Theo WujcikCantos

April 13 through June 2, 2019

Theo Wujcik (American, 1936–2014), Gates of Hell (detail), 1987, Acrylic and collage on canvas, Gift of Susan Johnson in honor of Katherine Pill

One of Tampa Bay’s best-known artists, Theo Wujcik (1936-2014), spent a decade creating a series drawn from the dark and profound literary classic, Dante’s Inferno. Now, those extraordinary paintings are the theme for a special exhibition, Theo Wujcik: Cantos. A fixture of the Ybor City art scene, Wujcik was an accomplished master printer and painter whose expansive practice engaged deeply with art historical tradition and the global contemporary art world.

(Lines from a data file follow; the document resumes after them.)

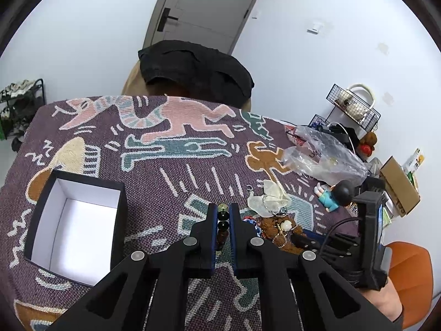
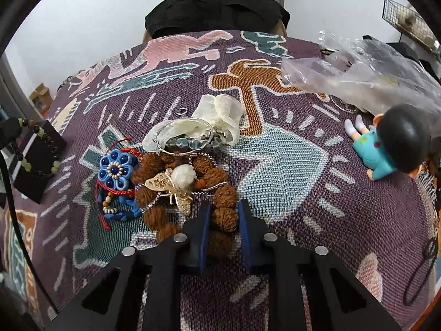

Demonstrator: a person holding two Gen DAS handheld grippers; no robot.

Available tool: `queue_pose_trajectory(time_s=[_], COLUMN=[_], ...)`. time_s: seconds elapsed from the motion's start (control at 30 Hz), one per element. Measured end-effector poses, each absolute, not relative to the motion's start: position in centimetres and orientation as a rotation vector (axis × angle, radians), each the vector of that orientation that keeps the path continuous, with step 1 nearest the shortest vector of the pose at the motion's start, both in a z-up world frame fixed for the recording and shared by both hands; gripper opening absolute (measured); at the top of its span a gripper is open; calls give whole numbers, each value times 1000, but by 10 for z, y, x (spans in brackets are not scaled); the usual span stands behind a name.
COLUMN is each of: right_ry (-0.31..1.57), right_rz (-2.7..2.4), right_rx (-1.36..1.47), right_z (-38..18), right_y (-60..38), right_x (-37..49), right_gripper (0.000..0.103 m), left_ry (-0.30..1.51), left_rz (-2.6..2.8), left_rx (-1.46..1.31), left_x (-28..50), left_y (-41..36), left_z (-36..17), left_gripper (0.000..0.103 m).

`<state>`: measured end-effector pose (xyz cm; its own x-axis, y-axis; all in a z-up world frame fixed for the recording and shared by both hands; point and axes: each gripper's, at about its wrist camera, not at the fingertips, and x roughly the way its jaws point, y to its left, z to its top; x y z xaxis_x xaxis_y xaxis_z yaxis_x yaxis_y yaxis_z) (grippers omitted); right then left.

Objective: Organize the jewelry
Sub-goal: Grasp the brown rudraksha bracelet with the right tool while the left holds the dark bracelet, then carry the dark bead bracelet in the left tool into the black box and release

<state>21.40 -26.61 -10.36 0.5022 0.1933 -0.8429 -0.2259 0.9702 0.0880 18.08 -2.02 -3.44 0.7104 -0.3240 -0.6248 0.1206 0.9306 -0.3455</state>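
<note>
My left gripper [image 1: 222,213] is shut on a dark-and-green bead bracelet [image 1: 222,216] and holds it above the cloth, right of the open black box with a white inside [image 1: 80,226]. The bracelet also hangs at the left edge of the right wrist view [image 2: 41,149]. My right gripper [image 2: 224,215] is shut on a brown walnut-bead bracelet [image 2: 220,207] in the jewelry pile. The pile also holds a blue flower charm with red cord [image 2: 117,171], a gold leaf brooch with a white stone [image 2: 176,184] and a silver bangle [image 2: 184,138].
The patterned cloth [image 1: 171,149] covers the table. A pale organza pouch [image 2: 220,113], a clear plastic bag [image 2: 355,74] and a doll in blue [image 2: 391,149] lie right of the pile. A black-draped chair [image 1: 193,69] stands behind; wire racks and boxes are at right.
</note>
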Motion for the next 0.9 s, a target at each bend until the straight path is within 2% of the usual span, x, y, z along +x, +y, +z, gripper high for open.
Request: queue_pose_trajectory(time_s=[0.2, 0.4, 0.9], right_ry=[921, 833, 695], right_rz=[317, 367, 466], right_rx=[50, 52, 7], right_z=[-67, -18, 60], right_y=[-282, -275, -244], right_x=[204, 198, 180], right_gripper=[20, 20, 20], left_ry=[723, 687, 595], left_rz=[-250, -264, -253], left_rx=[-295, -283, -283], left_x=[177, 170, 149], left_y=[-16, -16, 3], left_z=[-25, -10, 28], left_gripper=[8, 8, 8])
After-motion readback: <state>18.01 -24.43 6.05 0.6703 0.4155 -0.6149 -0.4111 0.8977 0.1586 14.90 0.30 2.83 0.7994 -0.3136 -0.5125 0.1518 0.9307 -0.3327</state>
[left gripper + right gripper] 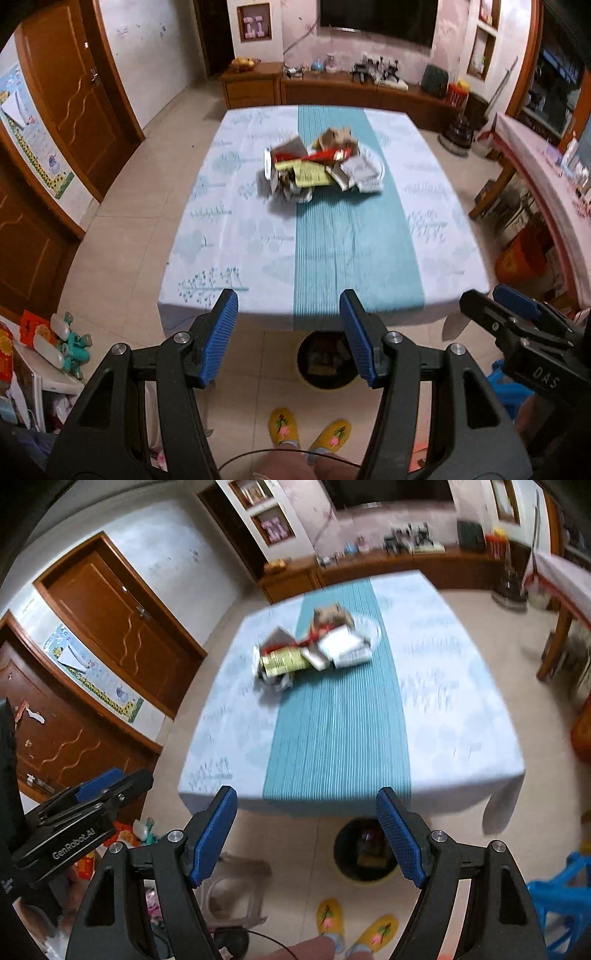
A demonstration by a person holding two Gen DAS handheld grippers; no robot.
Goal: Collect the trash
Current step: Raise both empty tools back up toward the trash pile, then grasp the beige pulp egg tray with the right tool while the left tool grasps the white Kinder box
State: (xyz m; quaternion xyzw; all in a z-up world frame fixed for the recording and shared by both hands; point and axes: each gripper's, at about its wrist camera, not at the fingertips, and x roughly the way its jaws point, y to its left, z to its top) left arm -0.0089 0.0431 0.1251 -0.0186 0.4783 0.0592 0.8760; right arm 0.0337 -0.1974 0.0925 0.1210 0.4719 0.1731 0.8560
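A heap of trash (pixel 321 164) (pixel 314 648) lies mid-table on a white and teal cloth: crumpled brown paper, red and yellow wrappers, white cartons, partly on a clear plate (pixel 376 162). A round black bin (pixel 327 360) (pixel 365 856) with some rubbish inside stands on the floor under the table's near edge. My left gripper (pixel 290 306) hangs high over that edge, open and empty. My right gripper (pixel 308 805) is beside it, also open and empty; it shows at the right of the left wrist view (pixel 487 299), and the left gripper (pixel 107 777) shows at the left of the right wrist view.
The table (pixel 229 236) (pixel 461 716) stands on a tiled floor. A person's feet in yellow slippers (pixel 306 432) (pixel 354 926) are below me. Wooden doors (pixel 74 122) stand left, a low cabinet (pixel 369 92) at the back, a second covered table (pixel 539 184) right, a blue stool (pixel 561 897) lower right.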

This exhibition will premiere the Museum’s newest accession of Wujcik’s work, Gates of Hell (1987), which complements Canto II (1997), also in the collection. Both of these paintings are based on Italian poet Dante Alighieri’s (1265–1321) Inferno, the first part of the epic poem Divine Comedy. Also featured will be selections from the artist’s personal notebooks, collage studies, and a number of select loans. Wujcik began the Cantos series after being inspired by both the French sculptor Auguste Rodin (1840–1917) and Robert Rauschenberg (1925–2008), who created prints based on Dante’s Inferno in the late 1950s.

Born in Detroit, Wujcik came to Florida to work as a master printer at the renowned atelier Graphicstudio in Tampa. There he printed for artists including Ed Ruscha, James Rosenquist, and Richard Anuszkiewicz. From 1970 to 1993 he was a beloved professor at the University of South Florida. Wujcik studied at Tamarind Lithography Workshop in Los Angeles, and did postgraduate studies in lithography at the University of New Mexico.